学个词 haywire
学个词 haywire
adverb / adjective, 混乱的,乱七八糟的;疯狂的; 故障的,出毛病的; 失控地;
Definition of haywire
1: being out of order or having gone wrong
the radio went haywire
2: emotionally or mentally upset or out of control : CRAZY
is going haywire with grief
Synonyms & Antonyms for haywire
Synonyms - balmy, barmy [chiefly British], bats, batty, bedlam, bonkers, brainsick, bughouse [slang], certifiable
Antonyms - balanced, compos mentis, sane, sound, uncrazy
Did you know?
The noun haywire refers to a type of wire once used in baling hay and sometimes for makeshift repairs. This hurried and temporary use of haywire gave rise to the adjective (and sometimes adverb) haywire. When the adjective was first used in the early 20th century, it was primarily found in the phrase “haywire outfit,” which originally denoted a poorly equipped group of loggers, and then anything that was flimsy or patched together.

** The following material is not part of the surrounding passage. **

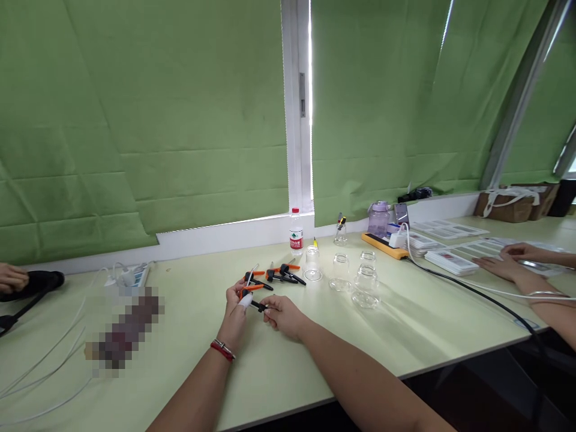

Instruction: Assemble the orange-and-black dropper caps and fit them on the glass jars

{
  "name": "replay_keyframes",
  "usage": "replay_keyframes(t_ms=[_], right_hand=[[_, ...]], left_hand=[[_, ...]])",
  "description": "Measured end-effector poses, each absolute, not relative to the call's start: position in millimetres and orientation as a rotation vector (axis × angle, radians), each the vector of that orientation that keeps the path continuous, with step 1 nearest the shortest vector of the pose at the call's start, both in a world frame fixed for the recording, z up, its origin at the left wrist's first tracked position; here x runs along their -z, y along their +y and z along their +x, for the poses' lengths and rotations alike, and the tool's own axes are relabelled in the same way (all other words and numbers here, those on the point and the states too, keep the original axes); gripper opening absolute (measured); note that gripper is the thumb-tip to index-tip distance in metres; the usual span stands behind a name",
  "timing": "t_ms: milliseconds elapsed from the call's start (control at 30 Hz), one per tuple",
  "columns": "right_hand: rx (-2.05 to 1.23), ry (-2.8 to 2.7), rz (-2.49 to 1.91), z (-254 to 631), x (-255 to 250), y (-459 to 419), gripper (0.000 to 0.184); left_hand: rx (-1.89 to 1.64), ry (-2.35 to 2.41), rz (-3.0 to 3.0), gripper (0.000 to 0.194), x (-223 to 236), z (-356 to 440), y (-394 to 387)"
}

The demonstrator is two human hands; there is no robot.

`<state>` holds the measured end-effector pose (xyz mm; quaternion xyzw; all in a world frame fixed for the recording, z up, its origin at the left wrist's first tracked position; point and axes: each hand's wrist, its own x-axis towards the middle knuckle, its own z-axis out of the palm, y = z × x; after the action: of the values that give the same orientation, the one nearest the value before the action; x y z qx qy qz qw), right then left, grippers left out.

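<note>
My left hand (236, 306) is closed around the orange-handled end of a small black bar clamp (257, 305), its thumb along the body. The fingers of my right hand (283, 315) pinch the clamp's other black end, so it spans both hands just above the table. Beyond the hands lie several similar clamps, black with orange handles, among them one clamp (293, 276) at the right of the group. An upside-down clear glass jar (312, 264) stands to their right. My fingers partly hide the held clamp.
Several more clear glass jars (366, 291) stand right of my hands. A water bottle (296, 233) is near the wall. An orange power strip (384, 245) trails a black cable across the table's right. Another person's hands (508, 264) rest on white trays; another hand (11, 279) shows far left.
</note>
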<state>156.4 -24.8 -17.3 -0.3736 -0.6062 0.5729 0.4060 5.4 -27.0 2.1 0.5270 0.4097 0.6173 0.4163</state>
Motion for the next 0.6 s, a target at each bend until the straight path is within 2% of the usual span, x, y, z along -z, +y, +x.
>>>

This led to a “hastily patched-up” sense, which in turn gave us the now-common meaning, “being out of order or having gone wrong.” The “crazy” sense of haywire may have been suggested by the tendency of the relatively weak and rust-prone wire to fail at inopportune times, or to get tangled around legs, or possibly to the disorderly appearance of the temporary repair jobs for which it was used.
Examples of haywire in a Sentence
1 The reason the corals risk starvation is that the algae’s biology starts to go haywire at those temperatures.
— Scott K. Johnson, Ars Technica, 14 May 2020
2 The beat, though played on a physical drum kit, feels like one of later Kraftwerk’s methodical midtempo pulses — until things go psychedelically haywire.
— Jon Pareles, New York Times, 7 May 2020
3 Companies and consumers flooded U.S. banks with a record $1 trillion of deposits in the first quarter, when markets went haywire and America went dark to stop the spread of the new coronavirus.